[EXERCISE] Where a line in the listing below contains the word "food", copy that line.

[STORED DATA]

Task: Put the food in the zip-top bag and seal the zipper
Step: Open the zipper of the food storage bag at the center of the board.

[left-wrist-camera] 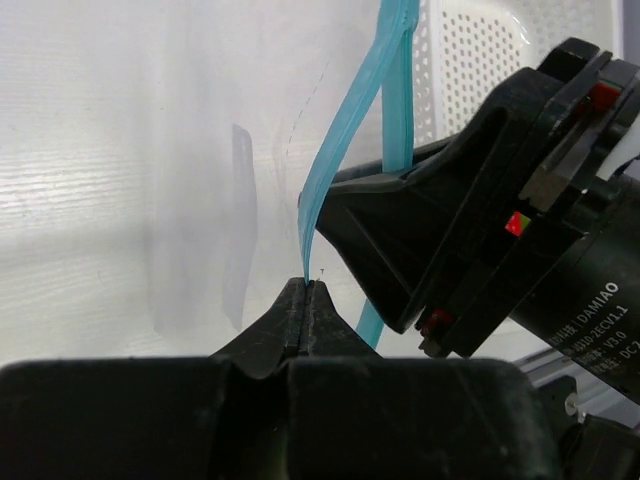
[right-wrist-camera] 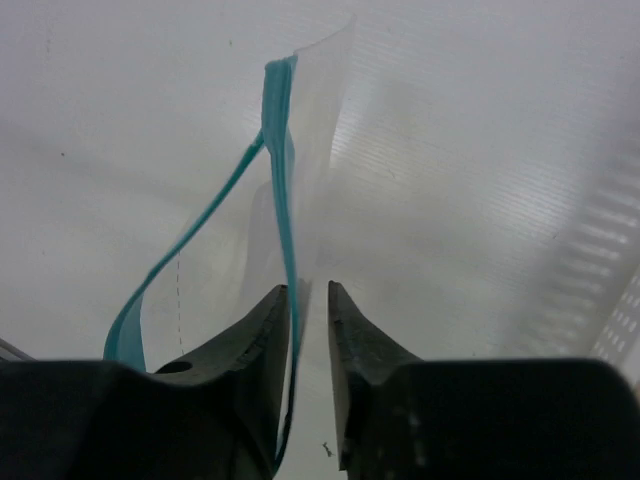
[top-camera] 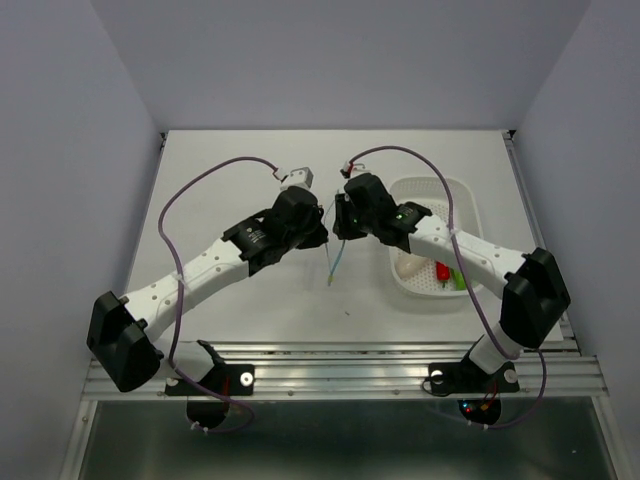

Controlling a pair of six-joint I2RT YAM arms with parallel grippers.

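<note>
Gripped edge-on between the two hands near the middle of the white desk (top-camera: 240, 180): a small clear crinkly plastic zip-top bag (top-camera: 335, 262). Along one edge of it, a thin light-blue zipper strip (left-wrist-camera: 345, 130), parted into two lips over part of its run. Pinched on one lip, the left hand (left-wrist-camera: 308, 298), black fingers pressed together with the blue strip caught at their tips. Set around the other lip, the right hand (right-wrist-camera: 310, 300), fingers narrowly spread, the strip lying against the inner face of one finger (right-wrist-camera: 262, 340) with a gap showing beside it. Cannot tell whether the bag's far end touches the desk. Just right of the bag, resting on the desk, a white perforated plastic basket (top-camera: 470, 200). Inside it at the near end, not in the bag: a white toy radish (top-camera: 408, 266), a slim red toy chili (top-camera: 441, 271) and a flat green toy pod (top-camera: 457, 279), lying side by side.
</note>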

[WRITTEN SOLUTION]
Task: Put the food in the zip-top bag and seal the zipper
Step: Open the zipper of the food storage bag at the center of the board.

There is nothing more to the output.